En finir avec le cumul des mandats !
Il y a quelques semaines, nous présentions dans ces colonnes la proposition de loi organique que venaient de déposer Michel ZUMKELLER, Député du Territoire de Belfort, et Edouard JACQUE, Député de Meurthe-et-Moselle, pour limiter l’exercice des mandats parlementaires dans le temps.
Nous avions salué cette initiative parce qu’elle permettrait un renouvellement et une meilleure représentation sociologique des élus au sein des Assemblées parlementaires et qu’elle aurait également le mérite de libérer les élus des échéances électorales, dynamisant et modernisant ainsi les travaux du Parlement.
Dans la même logique, notre attention est, aujourd’hui, retenue par la proposition de loi organique que Christian BLANC, Député des Yvelines, vient de déposer pour supprimer le cumul des mandats. Il constate que « le cumul des mandats est à l’intersection de bien des maux de notre démocratie. Le cumul des mandats transforme en norme ce qui est une exception partout ailleurs : des carrières politiques très longues. Un parlementaire français enchaîne en moyenne 20 ans de mandats divers. Un député battu ne retourne pas à la vie civile, mais se replie le plus souvent sur ses autres mandats, jusqu’à la prochaine alternance.
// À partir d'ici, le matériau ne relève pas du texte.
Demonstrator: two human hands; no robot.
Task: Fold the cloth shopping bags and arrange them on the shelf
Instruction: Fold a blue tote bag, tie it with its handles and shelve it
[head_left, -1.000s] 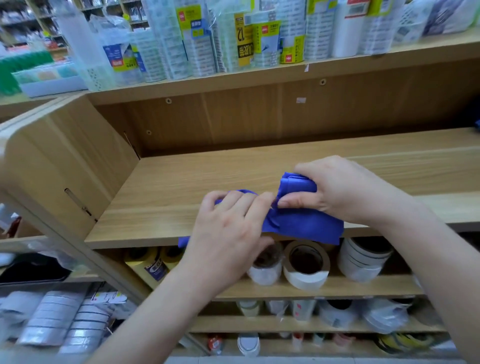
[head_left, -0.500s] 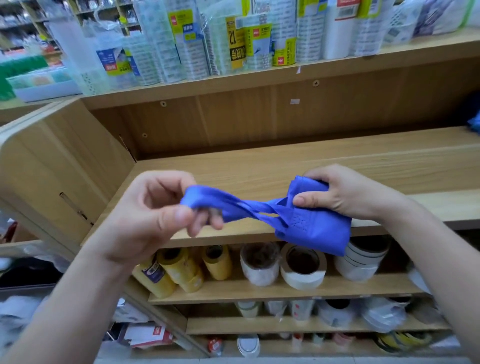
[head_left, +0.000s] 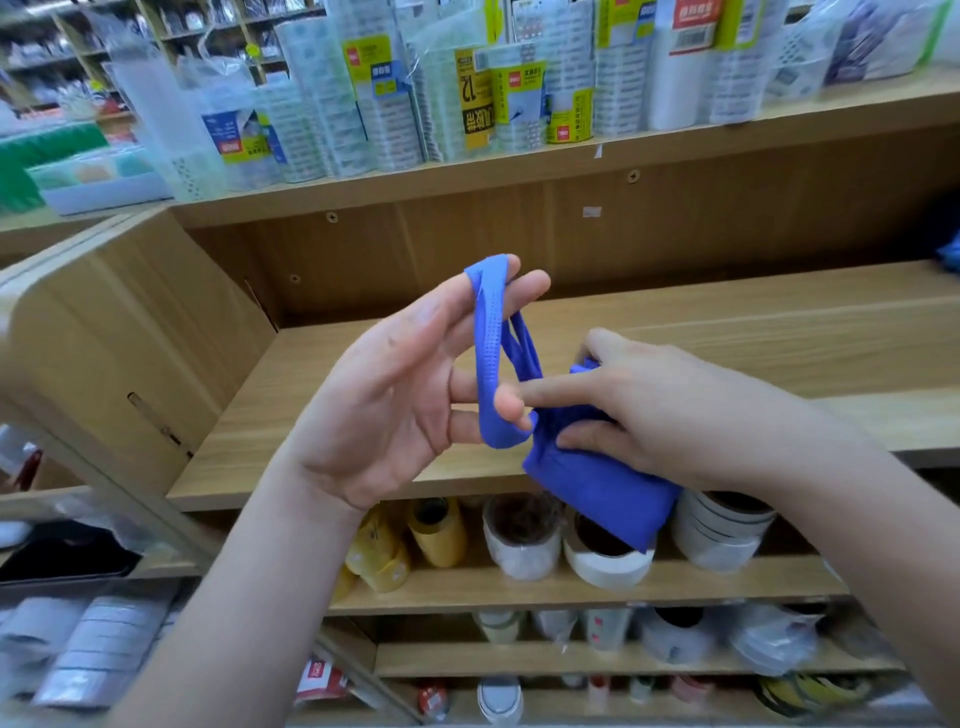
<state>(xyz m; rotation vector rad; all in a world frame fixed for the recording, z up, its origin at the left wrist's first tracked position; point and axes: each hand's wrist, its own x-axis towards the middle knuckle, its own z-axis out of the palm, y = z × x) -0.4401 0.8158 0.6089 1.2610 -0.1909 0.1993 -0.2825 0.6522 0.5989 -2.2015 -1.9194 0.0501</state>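
Head view puts me mid-fold: my right grip (head_left: 675, 415) clutches the folded blue bag (head_left: 602, 493) in the air just in front of the wooden shelf (head_left: 727, 332). My left grip (head_left: 384, 410), fingers straight, carries the handles (head_left: 488, 364) looped over them. Half a second ago those fingers pinched the handles out sideways; now the loops stand upright. Next, I judge, the handles want winding round the bundle, kept taut.

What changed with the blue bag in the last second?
The left hand pulled the handles out leftward, then opened and rose, so they now loop over its spread fingers. The right hand still grips the folded blue bag above the shelf.
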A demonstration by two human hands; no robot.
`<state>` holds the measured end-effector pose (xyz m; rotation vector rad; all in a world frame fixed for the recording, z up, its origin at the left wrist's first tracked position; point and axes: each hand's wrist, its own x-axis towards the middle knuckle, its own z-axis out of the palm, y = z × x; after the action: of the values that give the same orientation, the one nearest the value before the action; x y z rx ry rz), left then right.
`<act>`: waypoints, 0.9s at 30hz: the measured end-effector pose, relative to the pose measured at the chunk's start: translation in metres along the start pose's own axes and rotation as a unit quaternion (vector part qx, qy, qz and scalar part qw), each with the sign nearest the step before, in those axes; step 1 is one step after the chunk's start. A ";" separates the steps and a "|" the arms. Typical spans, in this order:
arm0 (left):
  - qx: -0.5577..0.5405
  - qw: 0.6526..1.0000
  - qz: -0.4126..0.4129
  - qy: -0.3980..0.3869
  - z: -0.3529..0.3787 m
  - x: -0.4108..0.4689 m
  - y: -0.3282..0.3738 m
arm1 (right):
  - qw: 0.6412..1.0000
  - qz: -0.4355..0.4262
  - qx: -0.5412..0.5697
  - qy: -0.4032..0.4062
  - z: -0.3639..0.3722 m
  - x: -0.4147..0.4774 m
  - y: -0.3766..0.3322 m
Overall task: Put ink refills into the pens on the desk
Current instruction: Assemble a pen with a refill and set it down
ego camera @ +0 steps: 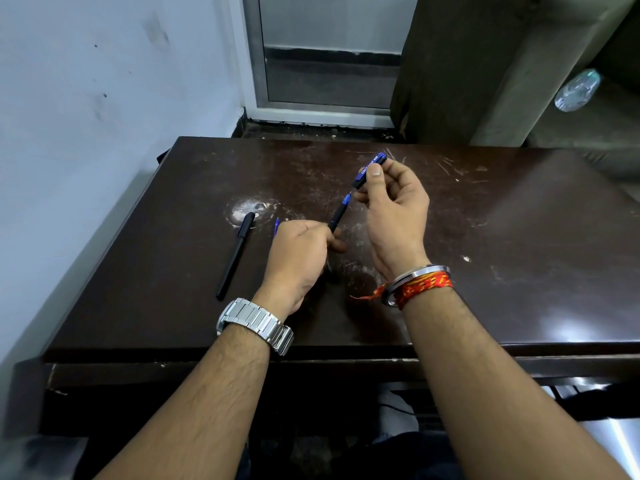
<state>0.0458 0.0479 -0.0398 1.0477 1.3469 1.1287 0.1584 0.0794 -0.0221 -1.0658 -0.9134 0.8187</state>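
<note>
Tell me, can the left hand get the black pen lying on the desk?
Probably yes. The black pen lies on the desk beside the left hand, with open desk between them. But that hand already grips a pen's front piece, so it would likely have to put that down first.

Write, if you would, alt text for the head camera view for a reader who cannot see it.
Over a scratched dark desk, a person's left hand grips a black-and-blue pen section, its tip aimed at a blue pen piece pinched in the right hand. A black pen lies on the desk to the left.
</note>
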 end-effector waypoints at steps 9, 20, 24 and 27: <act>-0.061 0.998 -0.019 0.009 -0.002 -0.001 0.005 | 0.989 0.072 -0.036 -0.123 0.002 -0.009 0.003; -0.115 0.990 -0.074 -0.021 -0.005 -0.004 0.010 | 0.969 0.056 -0.065 -0.234 0.002 -0.011 0.006; -0.089 0.994 -0.070 -0.007 -0.003 -0.005 0.011 | 0.964 0.070 -0.064 -0.249 0.002 -0.012 0.008; -0.081 0.994 -0.069 0.004 -0.001 -0.005 0.010 | 0.960 0.081 -0.052 -0.262 0.002 -0.013 0.010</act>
<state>0.0454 0.0445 -0.0295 0.8218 1.2903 1.1202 0.1503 0.0717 -0.0340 -1.0411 -1.3371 1.2362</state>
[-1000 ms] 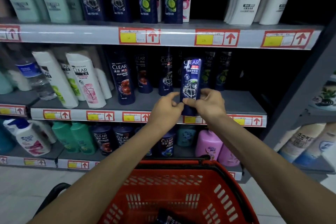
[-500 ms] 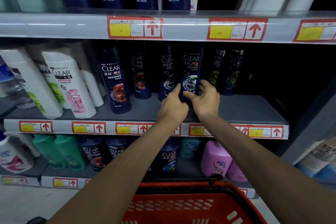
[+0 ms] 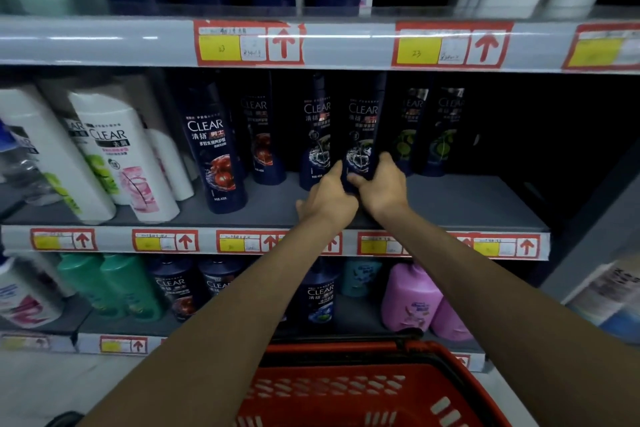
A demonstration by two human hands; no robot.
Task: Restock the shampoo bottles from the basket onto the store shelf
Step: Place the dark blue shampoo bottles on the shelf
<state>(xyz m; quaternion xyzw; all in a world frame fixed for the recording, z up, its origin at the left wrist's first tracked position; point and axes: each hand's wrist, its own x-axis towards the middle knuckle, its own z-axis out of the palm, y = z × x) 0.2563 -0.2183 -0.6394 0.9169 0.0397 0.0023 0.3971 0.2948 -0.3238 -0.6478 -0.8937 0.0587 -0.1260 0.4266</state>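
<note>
Two outstretched arms, left hand (image 3: 327, 199), right hand (image 3: 382, 185) gripping shampoo bottle (image 3: 362, 135)

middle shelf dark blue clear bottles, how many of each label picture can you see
red fruit bottles: 2
grey splash bottles: 2, counting the held bottle gripped by the left hand and right hand
green lime bottles: 2
total: 6 in view
</note>
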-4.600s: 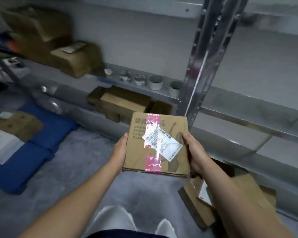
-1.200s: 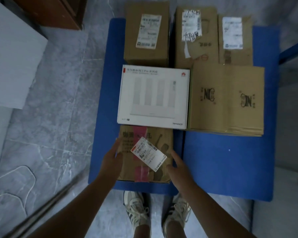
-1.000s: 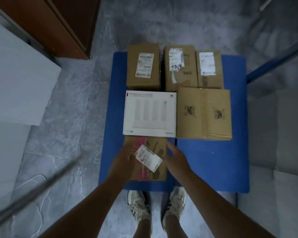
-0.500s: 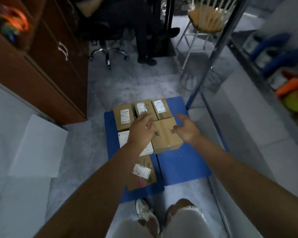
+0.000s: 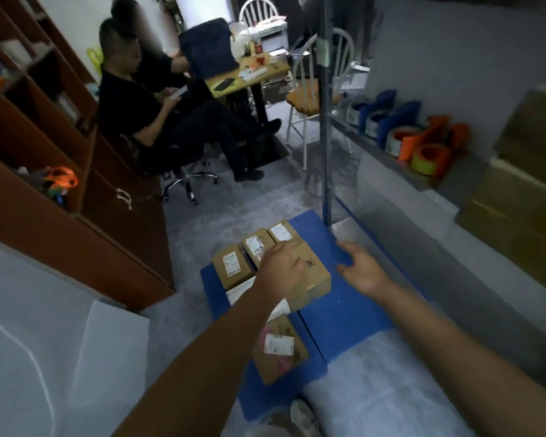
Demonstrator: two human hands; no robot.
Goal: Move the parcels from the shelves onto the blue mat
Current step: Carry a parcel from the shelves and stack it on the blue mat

La classe politique se coupe ainsi de la vie normale des citoyens, l’exercice de mandats électoraux devient un métier. » Il en déduit que « le cumul permet à la classe politique de vivre en vase clos tant le renouvellement des élus en est ralenti. »
Enfin, l’auteur dénonce un autre effet pervers du cumul d’un mandat national avec des mandats locaux auquel les contribuables, soucieux du contrôle de la dépense publique, ne peuvent qu’être sensibles. « Dans l’impossibilité matérielle de remplir correctement ces deux missions très différentes, l’élu tend à privilégier ses actions locales. (…) C’est ici que se trouve la principale cause de l’affaiblissement du Parlement : les députés ne consacrent qu’une trop petite partie de leur temps au pilotage et au contrôle de l’Etat stratège. » Conclusion, le Député propose d’appliquer deux principes : un mandat par élu et pas plus de deux mandats successifs. Tel serait le signal fort envoyé au pays « qu’une révolution démocratique a commencé et que les parlementaires y consacrent leur énergie ».
Les contribuables n’y trouveraient, sans aucun doute, rien à y redire…







Concernant nos élus, une autre proposition serait de réduire le nombre de structures. Par exemple supprimer les communes pour généraiser les groupements de communes, supprimer les départements et ne conserver que les régions. Moins d’élus, moins de dépenses, moins de conflits d’interêts.
Spartacus
Si l’on en croit cette proposition de loi, les maires et adjoints ne font pas partis de cette exclusion, alors qu’il s’agit de mandats locaux et qu’ils gagnent plus que simples conseillers municipaux…ce qui est dénoncé par….le propre texte introduisant les propositions de modifications de ce député!!!
Puisque la majorité des élus est pour le cumul des mandats et bien qu’ils cumulent leurs mandats mais pas
les salaires et indemnités, de cette façon il est à parier que les « cumulards » seront moins nombreux.